Sam DunnewoldComment

There’s a (potentially apocryphal) story about the design of Apocalypse World that says that the first thing Vincent Baker designed for the game was the Angel playbook. (Or possibly Brainer? I’ve heard both.) Before what dice you were rolling, before the basic moves, before any kind of MC-facing mechanics, Vincent started with some evocative stats and abilities. Before he knew what “open your brain to the world’s psychic maelstrom” meant, those words existed on a page. From there, he and Meguey built the game around what that playbook would need to function instead of starting big picture and gradually filling in.

Now, I’m sure that first playbook was iterated on later. Maybe it was completely revised.

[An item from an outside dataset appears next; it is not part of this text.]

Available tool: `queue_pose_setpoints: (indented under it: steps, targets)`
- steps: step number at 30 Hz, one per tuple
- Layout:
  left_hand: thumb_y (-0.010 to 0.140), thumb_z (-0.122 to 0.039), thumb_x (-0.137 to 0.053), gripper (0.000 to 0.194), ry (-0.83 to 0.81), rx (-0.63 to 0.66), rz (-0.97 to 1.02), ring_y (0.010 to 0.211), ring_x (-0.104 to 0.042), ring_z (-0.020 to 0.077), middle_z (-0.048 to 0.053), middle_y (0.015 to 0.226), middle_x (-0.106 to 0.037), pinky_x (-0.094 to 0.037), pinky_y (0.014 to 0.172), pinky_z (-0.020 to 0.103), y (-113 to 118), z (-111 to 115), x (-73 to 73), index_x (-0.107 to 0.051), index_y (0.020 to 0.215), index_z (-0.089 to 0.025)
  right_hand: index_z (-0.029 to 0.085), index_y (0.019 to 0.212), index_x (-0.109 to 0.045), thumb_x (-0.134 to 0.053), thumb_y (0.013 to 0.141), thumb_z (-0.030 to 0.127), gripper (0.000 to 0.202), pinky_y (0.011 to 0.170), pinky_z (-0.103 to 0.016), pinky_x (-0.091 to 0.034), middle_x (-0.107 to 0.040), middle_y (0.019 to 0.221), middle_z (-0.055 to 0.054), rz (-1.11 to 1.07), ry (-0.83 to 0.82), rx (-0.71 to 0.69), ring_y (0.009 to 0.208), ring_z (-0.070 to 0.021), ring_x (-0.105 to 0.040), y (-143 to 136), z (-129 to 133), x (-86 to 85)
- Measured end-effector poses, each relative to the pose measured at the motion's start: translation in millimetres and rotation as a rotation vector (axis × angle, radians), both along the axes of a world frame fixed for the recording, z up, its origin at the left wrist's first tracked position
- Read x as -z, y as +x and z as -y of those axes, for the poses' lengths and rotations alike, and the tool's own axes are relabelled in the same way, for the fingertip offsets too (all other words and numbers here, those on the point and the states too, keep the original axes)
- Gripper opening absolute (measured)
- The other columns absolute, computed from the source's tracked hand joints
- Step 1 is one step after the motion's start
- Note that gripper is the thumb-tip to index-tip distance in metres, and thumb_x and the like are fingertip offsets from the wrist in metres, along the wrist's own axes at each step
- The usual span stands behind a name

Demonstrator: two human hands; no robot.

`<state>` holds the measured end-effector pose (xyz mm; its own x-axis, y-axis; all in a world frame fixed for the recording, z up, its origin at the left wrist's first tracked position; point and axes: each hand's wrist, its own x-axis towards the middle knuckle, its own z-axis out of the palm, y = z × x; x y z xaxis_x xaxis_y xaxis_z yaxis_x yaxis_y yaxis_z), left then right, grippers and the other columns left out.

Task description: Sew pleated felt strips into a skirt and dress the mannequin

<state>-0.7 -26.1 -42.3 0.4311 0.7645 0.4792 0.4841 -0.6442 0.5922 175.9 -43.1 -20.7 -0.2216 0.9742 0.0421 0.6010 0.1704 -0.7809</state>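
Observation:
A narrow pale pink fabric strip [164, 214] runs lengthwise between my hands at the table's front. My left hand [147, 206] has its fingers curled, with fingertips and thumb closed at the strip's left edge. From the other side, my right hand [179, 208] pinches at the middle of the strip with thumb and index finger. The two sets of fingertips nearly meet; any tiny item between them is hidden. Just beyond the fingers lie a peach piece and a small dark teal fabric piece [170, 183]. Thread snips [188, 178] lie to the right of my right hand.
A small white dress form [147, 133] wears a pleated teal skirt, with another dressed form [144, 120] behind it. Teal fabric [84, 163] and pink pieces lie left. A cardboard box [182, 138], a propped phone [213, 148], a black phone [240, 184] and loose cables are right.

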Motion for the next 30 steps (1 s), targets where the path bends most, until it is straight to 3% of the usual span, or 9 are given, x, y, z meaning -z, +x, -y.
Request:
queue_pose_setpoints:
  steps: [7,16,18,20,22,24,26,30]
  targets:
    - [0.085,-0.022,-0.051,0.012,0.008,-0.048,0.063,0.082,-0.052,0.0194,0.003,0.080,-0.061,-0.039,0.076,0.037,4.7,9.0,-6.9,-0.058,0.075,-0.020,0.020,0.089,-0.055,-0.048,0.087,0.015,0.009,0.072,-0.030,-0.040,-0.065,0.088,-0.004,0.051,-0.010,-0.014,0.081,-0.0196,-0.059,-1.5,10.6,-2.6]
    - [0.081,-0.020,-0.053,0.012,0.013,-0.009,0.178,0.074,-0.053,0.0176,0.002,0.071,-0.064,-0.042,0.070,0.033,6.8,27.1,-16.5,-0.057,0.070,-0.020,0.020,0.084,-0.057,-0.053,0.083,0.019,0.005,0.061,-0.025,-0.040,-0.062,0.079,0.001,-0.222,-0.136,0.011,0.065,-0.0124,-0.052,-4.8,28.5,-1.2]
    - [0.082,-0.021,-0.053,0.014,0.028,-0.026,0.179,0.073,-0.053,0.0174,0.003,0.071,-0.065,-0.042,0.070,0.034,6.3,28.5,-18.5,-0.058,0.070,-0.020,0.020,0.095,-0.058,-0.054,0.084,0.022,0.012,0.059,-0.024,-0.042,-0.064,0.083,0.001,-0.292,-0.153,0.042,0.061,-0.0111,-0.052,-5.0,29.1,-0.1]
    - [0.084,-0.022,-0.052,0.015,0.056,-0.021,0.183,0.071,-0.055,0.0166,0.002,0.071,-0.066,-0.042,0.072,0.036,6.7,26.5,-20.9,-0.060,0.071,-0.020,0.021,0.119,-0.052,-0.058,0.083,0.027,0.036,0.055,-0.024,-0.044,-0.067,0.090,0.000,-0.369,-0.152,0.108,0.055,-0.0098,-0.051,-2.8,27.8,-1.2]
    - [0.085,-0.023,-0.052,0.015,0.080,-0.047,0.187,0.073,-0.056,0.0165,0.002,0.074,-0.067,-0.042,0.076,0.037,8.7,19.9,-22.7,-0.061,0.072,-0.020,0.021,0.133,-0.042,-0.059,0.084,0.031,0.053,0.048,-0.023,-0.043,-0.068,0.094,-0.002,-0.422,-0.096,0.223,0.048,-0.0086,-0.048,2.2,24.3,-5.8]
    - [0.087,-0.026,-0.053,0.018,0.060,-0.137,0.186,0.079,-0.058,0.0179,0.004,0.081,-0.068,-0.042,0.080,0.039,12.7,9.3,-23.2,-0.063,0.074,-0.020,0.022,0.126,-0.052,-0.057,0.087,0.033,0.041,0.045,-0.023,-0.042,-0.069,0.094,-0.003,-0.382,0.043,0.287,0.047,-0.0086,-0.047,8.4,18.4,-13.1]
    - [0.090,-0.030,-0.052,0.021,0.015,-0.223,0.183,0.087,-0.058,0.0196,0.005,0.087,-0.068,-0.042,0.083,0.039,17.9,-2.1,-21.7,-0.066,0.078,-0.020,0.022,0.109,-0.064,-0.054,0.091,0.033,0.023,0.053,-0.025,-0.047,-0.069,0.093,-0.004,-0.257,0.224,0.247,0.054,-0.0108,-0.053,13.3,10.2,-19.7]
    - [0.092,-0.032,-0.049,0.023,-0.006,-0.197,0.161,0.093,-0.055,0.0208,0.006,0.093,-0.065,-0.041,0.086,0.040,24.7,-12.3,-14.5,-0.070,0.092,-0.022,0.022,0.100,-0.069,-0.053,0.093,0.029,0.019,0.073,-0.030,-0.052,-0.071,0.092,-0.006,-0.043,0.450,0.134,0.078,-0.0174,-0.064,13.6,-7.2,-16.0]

I’m sure a lot of that game existed before the fifth playbook was written. Maybe all of this is a lie! But I think there’s something very useful about the idea of starting a game’s design with its character sheet and/or playbooks and building out.

When you start with the character sheet, you’re immediately making decisions about what’s important in your game. If you know gear’s going to be important, you put a spot for it on the sheet. If you know you want to mechanize who owes who favors, you’re gonna put a slot on there for a list of people plus a number of favors owed to them or that they owe you. Etc.

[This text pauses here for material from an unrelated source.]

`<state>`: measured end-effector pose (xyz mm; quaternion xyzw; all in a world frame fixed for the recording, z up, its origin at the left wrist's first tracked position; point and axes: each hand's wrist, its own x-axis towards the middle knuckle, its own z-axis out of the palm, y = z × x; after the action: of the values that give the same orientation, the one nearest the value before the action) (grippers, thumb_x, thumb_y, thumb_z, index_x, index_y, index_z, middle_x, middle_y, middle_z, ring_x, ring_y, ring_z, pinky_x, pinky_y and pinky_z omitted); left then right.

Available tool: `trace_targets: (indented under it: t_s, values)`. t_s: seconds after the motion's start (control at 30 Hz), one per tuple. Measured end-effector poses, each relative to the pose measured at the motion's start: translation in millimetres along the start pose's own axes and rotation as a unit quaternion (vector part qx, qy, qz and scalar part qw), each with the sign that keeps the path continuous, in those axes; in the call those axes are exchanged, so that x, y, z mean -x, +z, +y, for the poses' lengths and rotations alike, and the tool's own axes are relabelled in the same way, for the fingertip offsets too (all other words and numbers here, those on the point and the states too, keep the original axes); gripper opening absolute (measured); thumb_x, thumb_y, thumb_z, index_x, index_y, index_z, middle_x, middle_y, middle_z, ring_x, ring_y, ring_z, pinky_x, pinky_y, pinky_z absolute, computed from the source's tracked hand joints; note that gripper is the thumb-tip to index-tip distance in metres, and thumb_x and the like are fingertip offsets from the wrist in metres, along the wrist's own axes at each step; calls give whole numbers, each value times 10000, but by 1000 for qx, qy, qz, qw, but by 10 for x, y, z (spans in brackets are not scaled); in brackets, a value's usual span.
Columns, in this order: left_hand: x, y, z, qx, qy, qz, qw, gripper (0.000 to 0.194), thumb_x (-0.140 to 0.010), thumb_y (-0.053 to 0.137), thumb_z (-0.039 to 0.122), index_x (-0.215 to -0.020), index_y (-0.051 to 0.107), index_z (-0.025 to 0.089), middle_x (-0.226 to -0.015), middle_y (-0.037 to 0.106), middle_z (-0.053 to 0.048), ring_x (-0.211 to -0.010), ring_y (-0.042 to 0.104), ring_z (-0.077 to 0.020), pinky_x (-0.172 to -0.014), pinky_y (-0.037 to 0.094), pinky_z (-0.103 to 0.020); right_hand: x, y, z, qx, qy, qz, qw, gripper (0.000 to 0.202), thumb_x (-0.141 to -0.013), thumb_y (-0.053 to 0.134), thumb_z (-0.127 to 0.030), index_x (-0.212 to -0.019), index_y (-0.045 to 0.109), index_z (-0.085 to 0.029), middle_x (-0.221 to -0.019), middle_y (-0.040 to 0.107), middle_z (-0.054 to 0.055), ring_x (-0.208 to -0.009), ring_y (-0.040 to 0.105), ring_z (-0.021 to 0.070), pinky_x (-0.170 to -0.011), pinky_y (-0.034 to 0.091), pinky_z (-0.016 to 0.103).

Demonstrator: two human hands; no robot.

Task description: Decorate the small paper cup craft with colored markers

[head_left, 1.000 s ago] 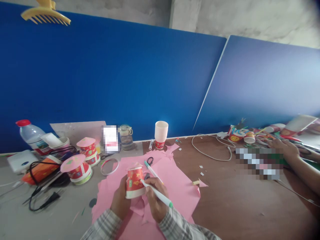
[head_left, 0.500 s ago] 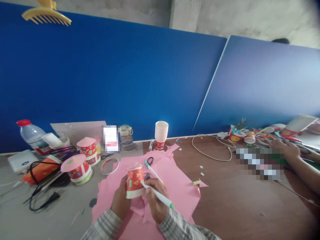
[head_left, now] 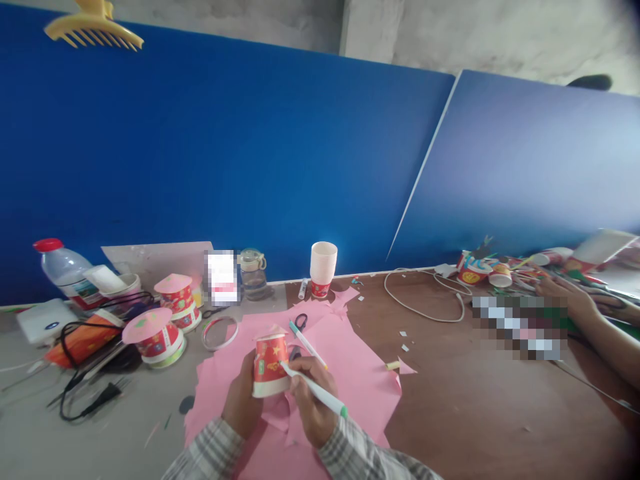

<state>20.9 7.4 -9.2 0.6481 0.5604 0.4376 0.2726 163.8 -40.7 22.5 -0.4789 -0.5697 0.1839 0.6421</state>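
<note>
My left hand (head_left: 244,399) is closed round the left side of a red paper cup (head_left: 271,361), which is held upside down over pink paper (head_left: 363,373). A small pink piece sits on top of the cup. In my right hand (head_left: 316,403) is a white marker (head_left: 320,393) with a green end, its tip at the cup's right side. Just behind my hands, another marker (head_left: 303,339) with a blue-green cap and black-handled scissors (head_left: 301,323) lie on the paper.
Left are two decorated cups (head_left: 155,343) (head_left: 179,303), black cables (head_left: 85,407), a bottle (head_left: 67,277) and a tape ring (head_left: 220,347). Behind stand stacked cups (head_left: 323,270) and a glass jar (head_left: 253,277). On the right, another person's hands (head_left: 573,303) are among craft scraps.
The other person's hand at the right has shifted slightly left. My hands, the cup and the marker show almost no movement.
</note>
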Motion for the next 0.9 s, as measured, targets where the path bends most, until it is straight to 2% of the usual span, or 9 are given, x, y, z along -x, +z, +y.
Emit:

Yes, you’ll have to build out how everything works later, but planting flags early gives you direction. It gives you a roadmap for what you’re going to have to design, and a set of principles and goals you can refer back to as you work. If you’re ever feeling lost, you can look at that sheet and remember what your first instincts were for what in this game actually matters.

(Of note: my guess is that this works much better for smaller games. But I wouldn’t know, because I only make small games. This is probably a way to keep your games small.)

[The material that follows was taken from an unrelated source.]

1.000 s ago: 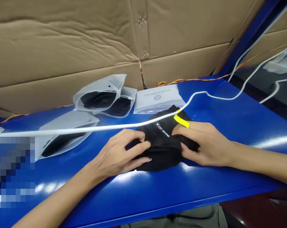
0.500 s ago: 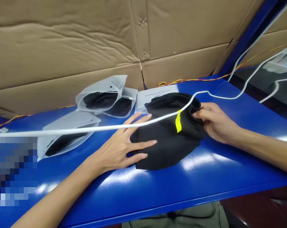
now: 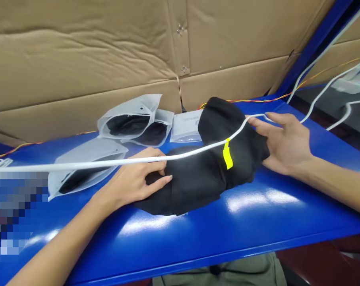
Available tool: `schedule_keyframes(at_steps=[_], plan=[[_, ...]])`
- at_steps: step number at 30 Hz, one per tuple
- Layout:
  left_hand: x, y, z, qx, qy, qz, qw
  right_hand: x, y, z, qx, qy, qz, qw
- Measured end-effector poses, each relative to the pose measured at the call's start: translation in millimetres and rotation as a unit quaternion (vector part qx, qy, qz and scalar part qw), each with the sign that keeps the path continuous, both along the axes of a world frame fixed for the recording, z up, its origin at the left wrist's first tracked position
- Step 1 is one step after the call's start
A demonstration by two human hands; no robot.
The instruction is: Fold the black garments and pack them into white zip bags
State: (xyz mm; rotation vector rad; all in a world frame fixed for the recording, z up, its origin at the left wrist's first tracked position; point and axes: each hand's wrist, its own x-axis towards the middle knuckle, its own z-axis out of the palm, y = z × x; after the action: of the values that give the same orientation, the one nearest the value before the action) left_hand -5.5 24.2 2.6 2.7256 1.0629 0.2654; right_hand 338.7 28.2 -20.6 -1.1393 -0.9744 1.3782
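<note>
A black cloth (image 3: 194, 178) lies in front of me on the blue table, its right part raised and folded. My left hand (image 3: 144, 172) holds its left end, the fingers bent onto the fabric. At the cloth's right edge, my right hand (image 3: 287, 143) grips the raised part between thumb and fingers; some fingertips are hidden behind the fabric. A white cable (image 3: 132, 161) with a yellow tag (image 3: 228, 158) crosses the view in front of the cloth and the left hand.
Frosted bags with black contents lie at the left, one (image 3: 128, 119) at the back and another (image 3: 87, 165) nearer. A flat white packet (image 3: 184, 129) lies behind the cloth. Cardboard (image 3: 84, 51) lines the back of the blue table (image 3: 257, 222). Twisted wires run along it.
My left hand has moved left and its spread fingers have bent onto the cloth. My right hand has shifted right and turned, lifting the right part. The cloth now reaches further left and higher.
</note>
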Motion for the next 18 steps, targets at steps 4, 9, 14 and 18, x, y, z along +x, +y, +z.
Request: schedule_keyframes(at_steps=[4, 9, 14, 18], plan=[[-1.8, 1.5, 1.8, 0.026, 0.061, 0.025, 0.997, 2.1, 3.6, -6.6, -0.012, -0.013, 0.009, 1.000], [-6.8, 3.5, -0.6, 0.059, 0.092, 0.058, 0.992, 5.8, 9.3, -8.8, 0.004, -0.064, 0.072, 0.995], [-6.9, 5.3, -7.4, 0.081, 0.087, 0.093, 0.989, 7.1, 11.2, -8.7, 0.002, -0.055, 0.096, 0.994], [-5.9, 5.2, -8.2, 0.078, 0.079, 0.105, 0.988, 6.2, 10.5, -9.1, 0.000, -0.075, 0.099, 0.992]])
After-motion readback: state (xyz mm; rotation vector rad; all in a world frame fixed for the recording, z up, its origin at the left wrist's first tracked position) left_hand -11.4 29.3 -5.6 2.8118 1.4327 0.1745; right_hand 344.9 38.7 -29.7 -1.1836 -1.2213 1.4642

Maybe best of all: if you have a character sheet, you can playtest. You might want more rules, too, but you can probably roll in to a group of playtesters with a character sheet, some general inclinations about mechanics, and good vibes and get valuable information about where you want to take your design.

Notably, I’m not saying you should make it look good. Chicken scratch something up, or just write out a list of checkboxes and traits to fill out in a google doc. It’s fine. The thing I’m saying is important is just getting your main ideas / thesis / goals down on a page that your playtesters are gonna see.

Your first draft at a sheet is never going to be final. Sometimes your game shifts directions entirely; maybe your game about trading favors in a complicated world of assassins has become more about meticulously planned fight sequences, and you cut the favors slot from your sheet. Things change.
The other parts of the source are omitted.